There is a turning these days toward the Sermon on the Mount not merely as a high ideal, but as authoritative and practical. That is fundamentally important, because the Sermon on the Mount is the central Christian text for peacemaking and justicemaking. It is not the only text; peacemaking and justicemaking are major themes throughout the biblical story. They are essential to the gospel.
But as long as we tiptoe around the Sermon on the Mount, our stance is fundamentally weak.
Christians in the first few centuries saw the Sermon on the Mount as the central statement of Christian faith and life; no scripture was more quoted and referenced by Christian theologians in the period before the Nicene Council in the fourth century. It is the locus classicus for Christian peacemaking--the place where Jesus taught most extensively about peacemaking. When Anabaptists and Quakers in the 16th and 17th centuries recovered and developed the peace-church tradition, they based it most clearly on the Sermon on the Mount.
Similarly, much of the centuries-long debate between pacifism and just war theory is based on disagreement about the meaning and authority of Jesus' teachings in the Sermon on the Mount. Going back to the Sermon on the Mount is going back to the root of the discussion.

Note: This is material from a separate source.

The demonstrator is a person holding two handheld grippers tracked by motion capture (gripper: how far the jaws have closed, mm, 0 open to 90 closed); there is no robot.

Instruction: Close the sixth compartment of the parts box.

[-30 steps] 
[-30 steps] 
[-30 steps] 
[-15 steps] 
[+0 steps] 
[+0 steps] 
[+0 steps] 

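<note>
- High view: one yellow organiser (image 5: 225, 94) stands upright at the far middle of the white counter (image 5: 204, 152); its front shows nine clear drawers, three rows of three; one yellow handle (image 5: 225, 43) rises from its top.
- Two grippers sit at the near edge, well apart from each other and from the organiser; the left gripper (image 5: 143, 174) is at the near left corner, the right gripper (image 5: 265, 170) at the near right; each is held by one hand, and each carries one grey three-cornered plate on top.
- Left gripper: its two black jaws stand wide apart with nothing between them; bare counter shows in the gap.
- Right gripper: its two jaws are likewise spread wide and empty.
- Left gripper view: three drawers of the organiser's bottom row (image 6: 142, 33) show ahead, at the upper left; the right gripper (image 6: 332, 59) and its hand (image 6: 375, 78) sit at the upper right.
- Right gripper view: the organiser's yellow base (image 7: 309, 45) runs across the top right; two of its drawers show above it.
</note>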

Not Human Striving But God's Transforming Initiative
Interpreting the Sermon on the Mount as a declaration of high ideals toward which we should strive causes resistance. The ideals seem so high that people feel guilty just thinking about them, and they seem impractical in a realistic world. Nevertheless, the language of high ideals, heavy demands, or harsh sayings still sometimes creeps into the interpretation of even the best New Testament scholars, in spite of their emphasis elsewhere on the context of grace. Such language is not faithful to the New Testament context.